Il 14 dicembre nel 1961, però qualcosa non funziona. «Si sentiva tutt’uno col suo aereo. È stato tradito dalla sua esuberanza, dall’eccessiva sicurezza. Ha sottovalutato il rischio e calcolato male la potenza del suo apparecchio. Puntava il muso del caccia verso il basso, sicuro di riuscire a riprendere quota. Quel giorno ha sbagliato i tempi. Quando è stato il momentodi cabrare per risalire in verticale, il motore non è partito subito, ha impiegato qualche secondo. E lui è andato a sbattere sulla montagna». Un’esplosione devastante. Il bosco prende fuoco. Pezzi dell’aereo verranno ritrovati anche a 350 metri di distanza. «Noi amici - racconta Trettel - siamo saliti subito per prestare soccorso. Sembrava di essere all’inferno, c’erano dappertutto frammenti del velivolo in fiamme...». A cento metri dall’impatto trovano le due ali, pezzi della fusoliera, l’involucro del motore.

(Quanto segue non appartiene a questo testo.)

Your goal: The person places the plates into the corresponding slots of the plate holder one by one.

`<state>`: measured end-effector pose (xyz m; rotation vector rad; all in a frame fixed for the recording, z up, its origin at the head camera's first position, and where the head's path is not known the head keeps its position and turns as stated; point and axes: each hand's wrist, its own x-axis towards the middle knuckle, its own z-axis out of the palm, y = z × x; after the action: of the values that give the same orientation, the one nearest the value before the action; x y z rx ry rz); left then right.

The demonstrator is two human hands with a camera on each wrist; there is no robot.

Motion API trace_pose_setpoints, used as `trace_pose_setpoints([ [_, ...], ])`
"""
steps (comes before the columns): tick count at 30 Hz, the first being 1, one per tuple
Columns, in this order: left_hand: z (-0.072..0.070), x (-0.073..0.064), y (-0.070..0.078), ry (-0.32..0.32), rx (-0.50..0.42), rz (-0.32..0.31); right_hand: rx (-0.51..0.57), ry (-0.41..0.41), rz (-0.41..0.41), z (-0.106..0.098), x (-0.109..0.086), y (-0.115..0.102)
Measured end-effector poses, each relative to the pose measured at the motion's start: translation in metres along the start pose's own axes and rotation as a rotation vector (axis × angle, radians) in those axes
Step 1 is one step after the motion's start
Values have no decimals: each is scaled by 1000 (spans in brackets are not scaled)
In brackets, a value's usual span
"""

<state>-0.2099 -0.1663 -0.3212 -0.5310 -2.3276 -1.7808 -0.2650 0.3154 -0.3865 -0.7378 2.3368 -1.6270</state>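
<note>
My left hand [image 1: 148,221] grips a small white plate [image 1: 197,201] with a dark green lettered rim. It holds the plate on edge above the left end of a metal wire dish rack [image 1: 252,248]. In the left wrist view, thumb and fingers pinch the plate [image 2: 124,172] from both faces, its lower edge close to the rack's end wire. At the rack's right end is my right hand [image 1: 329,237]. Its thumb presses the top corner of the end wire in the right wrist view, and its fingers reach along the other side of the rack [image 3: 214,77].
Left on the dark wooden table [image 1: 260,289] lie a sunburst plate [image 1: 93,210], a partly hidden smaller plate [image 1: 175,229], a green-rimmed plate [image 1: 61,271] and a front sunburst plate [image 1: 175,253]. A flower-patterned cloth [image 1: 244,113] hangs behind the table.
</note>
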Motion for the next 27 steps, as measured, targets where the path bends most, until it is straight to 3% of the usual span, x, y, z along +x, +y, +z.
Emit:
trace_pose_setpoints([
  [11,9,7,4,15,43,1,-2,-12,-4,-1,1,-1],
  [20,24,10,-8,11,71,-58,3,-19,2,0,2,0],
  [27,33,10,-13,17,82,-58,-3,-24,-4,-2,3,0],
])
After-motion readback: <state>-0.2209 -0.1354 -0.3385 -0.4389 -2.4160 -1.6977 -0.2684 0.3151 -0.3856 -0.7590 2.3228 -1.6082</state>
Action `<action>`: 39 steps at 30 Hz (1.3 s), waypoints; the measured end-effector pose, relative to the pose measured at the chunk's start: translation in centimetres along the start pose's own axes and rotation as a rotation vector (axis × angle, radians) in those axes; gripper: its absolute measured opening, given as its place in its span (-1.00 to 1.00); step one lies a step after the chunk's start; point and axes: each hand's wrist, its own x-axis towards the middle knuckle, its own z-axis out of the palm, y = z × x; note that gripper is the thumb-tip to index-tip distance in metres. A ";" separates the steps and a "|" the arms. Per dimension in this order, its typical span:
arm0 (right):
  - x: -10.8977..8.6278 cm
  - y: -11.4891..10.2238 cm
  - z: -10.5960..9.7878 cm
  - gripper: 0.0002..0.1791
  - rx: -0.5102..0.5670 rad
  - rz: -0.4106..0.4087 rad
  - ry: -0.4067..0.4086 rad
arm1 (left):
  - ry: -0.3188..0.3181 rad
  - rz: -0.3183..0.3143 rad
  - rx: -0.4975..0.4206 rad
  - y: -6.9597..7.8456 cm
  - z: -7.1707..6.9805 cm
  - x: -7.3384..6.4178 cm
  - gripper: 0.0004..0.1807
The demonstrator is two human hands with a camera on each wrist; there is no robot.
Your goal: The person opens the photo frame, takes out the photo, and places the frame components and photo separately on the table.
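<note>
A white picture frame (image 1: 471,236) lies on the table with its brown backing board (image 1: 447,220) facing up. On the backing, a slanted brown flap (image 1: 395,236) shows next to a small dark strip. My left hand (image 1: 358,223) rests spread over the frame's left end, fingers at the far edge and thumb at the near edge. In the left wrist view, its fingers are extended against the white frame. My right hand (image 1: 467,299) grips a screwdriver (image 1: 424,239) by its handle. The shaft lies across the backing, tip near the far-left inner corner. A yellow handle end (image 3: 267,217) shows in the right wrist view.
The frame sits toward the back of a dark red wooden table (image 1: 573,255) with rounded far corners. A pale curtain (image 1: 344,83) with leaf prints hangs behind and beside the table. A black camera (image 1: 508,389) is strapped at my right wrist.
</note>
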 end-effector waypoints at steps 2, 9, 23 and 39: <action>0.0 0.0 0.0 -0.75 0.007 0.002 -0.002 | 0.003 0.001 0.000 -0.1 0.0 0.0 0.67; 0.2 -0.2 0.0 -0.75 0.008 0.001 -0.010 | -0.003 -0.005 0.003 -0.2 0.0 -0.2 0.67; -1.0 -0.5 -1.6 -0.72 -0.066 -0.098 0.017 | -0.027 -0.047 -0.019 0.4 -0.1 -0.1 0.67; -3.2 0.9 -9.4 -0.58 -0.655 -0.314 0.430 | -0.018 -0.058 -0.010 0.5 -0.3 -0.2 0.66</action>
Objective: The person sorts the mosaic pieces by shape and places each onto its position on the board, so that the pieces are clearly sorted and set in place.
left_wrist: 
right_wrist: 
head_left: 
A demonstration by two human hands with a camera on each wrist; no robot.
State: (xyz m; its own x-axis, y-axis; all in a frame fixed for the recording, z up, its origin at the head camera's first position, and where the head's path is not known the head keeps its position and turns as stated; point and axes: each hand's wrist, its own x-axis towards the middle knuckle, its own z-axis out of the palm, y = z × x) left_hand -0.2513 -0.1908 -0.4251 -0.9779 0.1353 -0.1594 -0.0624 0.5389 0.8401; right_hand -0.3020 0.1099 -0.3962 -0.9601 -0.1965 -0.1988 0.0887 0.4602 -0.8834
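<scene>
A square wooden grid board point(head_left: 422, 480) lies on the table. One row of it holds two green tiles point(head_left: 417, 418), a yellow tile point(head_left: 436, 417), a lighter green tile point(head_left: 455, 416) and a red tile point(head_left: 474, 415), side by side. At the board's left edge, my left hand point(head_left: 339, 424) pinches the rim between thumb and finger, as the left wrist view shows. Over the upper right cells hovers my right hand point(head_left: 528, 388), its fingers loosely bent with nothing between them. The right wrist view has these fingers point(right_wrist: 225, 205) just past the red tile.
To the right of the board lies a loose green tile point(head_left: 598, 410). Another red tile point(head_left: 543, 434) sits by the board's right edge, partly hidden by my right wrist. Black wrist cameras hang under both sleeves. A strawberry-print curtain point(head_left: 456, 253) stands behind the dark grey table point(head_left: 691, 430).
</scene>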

«E quello che restava del corpo di Norbert. Non potevamo fare più niente. Poco dopo sono arrivati gli uomini del soccorso militare. Noi abbiamo raccolto il pezzo della fusoliera che ancora oggi conserviamo nella sede della nostra associazione e ce ne siamo andati col cuore spezzato». Il mondo del volo, a Bolzano, era piccolo e molto unito. «Una grande famiglia dove vigevano poche regole: orgoglio, lealtà, amicizia. Ci aiutavamo tutti l’uno con l’altro». Norbert era di lingua tedesca, i paracadutisti erano in massima parte ex militari italiani iscritti all’Msi. «Ma la politica restava fuori. Eravamo tutti fratelli». Poche settimane dopo la tragedia, gli amici dell’associazione paracadutisti e dell’Aereo Club tornano sul Monte Tondo per sistemare la stele «a perenne memoria», in tutte e due le lingue. Oggi è immersa tra gli arbusti, e di quella generazione sono rimasti in pochi.

Ma ogni Natale qualcuno sale, toglie le foglie e rivolge un pensiero a quel ragazzo che amava il cielo.